* TO DO: The answer is a stretch of the material below, returned exactly: the line containing "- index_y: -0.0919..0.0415", the line containing "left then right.", and all lines between.

* PROVIDED DATA:

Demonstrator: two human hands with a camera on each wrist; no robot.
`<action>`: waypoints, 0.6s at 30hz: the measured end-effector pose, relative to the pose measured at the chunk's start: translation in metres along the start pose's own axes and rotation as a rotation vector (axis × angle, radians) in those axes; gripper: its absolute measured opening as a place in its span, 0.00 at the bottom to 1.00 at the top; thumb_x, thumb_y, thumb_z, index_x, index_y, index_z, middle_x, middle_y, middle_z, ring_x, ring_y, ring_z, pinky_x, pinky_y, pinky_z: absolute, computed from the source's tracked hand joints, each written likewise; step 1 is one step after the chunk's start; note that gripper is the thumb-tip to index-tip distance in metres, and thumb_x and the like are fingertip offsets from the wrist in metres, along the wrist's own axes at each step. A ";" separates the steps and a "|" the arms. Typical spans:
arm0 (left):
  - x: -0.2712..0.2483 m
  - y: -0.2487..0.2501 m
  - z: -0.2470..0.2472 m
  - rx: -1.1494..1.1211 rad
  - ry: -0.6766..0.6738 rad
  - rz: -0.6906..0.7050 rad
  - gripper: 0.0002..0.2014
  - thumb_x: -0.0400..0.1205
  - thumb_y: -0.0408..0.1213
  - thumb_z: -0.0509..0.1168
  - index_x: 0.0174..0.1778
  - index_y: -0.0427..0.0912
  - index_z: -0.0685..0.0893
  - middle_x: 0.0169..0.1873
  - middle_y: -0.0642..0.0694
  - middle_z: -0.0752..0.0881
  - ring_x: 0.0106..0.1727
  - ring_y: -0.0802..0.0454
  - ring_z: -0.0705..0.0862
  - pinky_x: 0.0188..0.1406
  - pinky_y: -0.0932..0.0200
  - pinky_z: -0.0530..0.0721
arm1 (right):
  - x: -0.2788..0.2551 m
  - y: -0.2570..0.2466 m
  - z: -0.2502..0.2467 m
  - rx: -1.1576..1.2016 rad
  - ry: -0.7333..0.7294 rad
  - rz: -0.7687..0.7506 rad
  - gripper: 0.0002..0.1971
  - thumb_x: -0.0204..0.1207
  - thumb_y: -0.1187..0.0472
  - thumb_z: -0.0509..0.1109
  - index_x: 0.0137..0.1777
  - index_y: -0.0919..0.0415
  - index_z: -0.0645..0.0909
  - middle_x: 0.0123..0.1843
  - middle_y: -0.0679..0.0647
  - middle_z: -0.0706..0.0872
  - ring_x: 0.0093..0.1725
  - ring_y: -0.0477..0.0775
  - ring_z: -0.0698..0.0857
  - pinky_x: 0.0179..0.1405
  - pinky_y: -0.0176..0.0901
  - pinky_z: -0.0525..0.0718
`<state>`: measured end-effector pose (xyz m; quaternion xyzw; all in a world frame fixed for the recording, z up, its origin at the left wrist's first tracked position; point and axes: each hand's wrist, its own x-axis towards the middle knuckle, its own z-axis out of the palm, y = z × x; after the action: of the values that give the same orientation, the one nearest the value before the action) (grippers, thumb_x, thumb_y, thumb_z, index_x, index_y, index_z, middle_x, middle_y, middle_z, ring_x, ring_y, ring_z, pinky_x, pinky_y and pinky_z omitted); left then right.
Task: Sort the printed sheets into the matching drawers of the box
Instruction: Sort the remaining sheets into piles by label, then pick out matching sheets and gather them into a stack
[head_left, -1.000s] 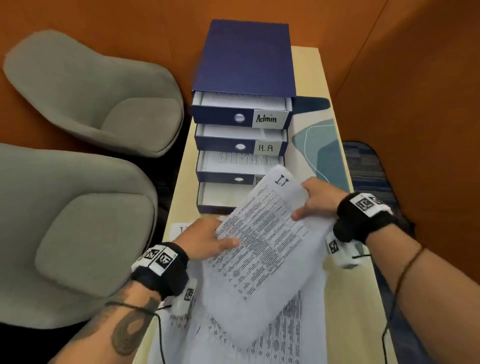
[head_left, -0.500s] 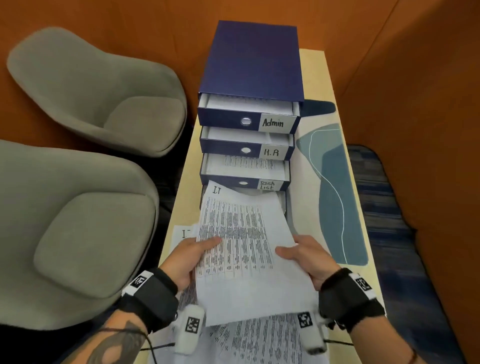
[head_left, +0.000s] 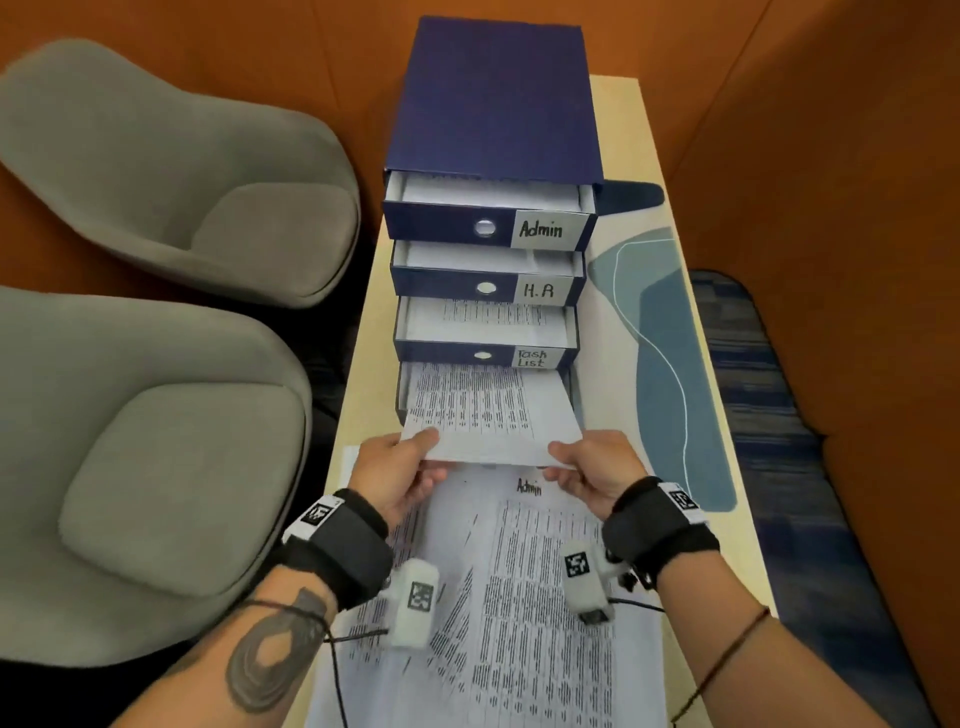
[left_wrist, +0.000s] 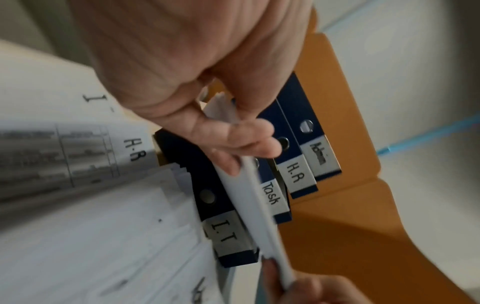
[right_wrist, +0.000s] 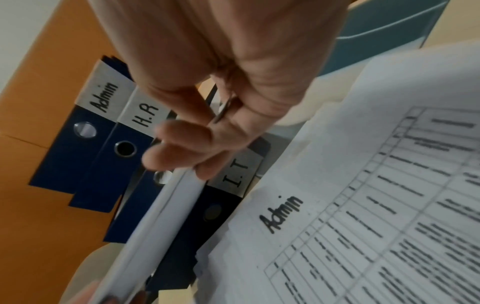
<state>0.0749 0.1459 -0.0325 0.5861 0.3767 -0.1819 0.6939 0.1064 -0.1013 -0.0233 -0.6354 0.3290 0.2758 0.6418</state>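
A blue drawer box (head_left: 498, 104) stands on the narrow table, its drawers pulled out in steps and labelled Admin (head_left: 540, 228), H.R (head_left: 538, 290), Task List (head_left: 531, 358) and, lowest, I.T (left_wrist: 224, 238). A printed sheet (head_left: 488, 410) lies half inside the I.T drawer. My left hand (head_left: 400, 467) pinches its near left corner and my right hand (head_left: 587, 467) pinches its near right corner. Below my hands lies a loose pile of printed sheets (head_left: 519, 597); the top one is headed Admin (right_wrist: 283, 214), and another is headed H.R (left_wrist: 135, 150).
Two grey armchairs (head_left: 156, 415) stand close along the table's left side. Orange walls (head_left: 831, 208) close in the back and right. A blue-patterned mat (head_left: 670, 374) lies on the table (head_left: 623, 104) right of the box. Dark carpet shows at the far right.
Both hands turned the I.T sheet square to the box, shifted to its near corners and slid it forward into the lowest drawer, uncovering the Admin sheet on the pile.
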 end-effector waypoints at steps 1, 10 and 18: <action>0.002 0.001 0.003 -0.044 -0.001 -0.023 0.10 0.86 0.36 0.72 0.56 0.32 0.87 0.40 0.37 0.93 0.22 0.54 0.83 0.14 0.67 0.79 | 0.007 -0.004 0.005 0.020 0.041 -0.007 0.17 0.83 0.80 0.66 0.70 0.80 0.73 0.62 0.75 0.84 0.22 0.53 0.88 0.15 0.34 0.79; -0.005 -0.002 0.000 0.125 0.115 0.147 0.10 0.86 0.45 0.71 0.57 0.42 0.87 0.43 0.43 0.95 0.30 0.49 0.89 0.25 0.58 0.84 | 0.055 -0.052 0.050 0.025 0.202 -0.025 0.09 0.79 0.75 0.69 0.57 0.72 0.78 0.39 0.60 0.89 0.34 0.55 0.92 0.31 0.39 0.89; -0.035 -0.099 0.024 1.165 -0.021 0.388 0.14 0.84 0.60 0.66 0.56 0.55 0.79 0.45 0.58 0.86 0.44 0.57 0.86 0.50 0.53 0.90 | 0.075 -0.051 0.060 -0.476 0.338 -0.183 0.17 0.61 0.62 0.73 0.51 0.60 0.82 0.46 0.54 0.89 0.41 0.58 0.87 0.38 0.40 0.84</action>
<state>-0.0092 0.0917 -0.0729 0.9251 0.0951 -0.2341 0.2836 0.1974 -0.0479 -0.0502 -0.8318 0.2986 0.1766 0.4333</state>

* OUTPUT OF THE TASK:
  - index_y: -0.0919..0.0415
  - index_z: -0.0645..0.0909
  - middle_x: 0.0123..0.1843
  - middle_y: -0.0679..0.0647
  - middle_z: -0.0706..0.0872
  - ring_x: 0.0093..0.1725
  - ring_y: -0.0477..0.0775
  - ring_z: -0.0698..0.0857
  - pinky_x: 0.0179..0.1405
  - pinky_y: -0.0176..0.0901
  - pinky_z: -0.0525..0.0718
`<state>`: measured end-effector pose (xyz m; quaternion xyzw; all in a world frame fixed for the recording, z up, its origin at the left wrist's first tracked position; point and axes: each hand's wrist, its own x-axis towards the middle knuckle, its own z-axis out of the palm, y = z × x; after the action: of the values that give the same orientation, the one nearest the value before the action) (grippers, thumb_x, thumb_y, thumb_z, index_x, index_y, index_z, middle_x, middle_y, middle_z, ring_x, ring_y, ring_z, pinky_x, pinky_y and pinky_z omitted); left then right.

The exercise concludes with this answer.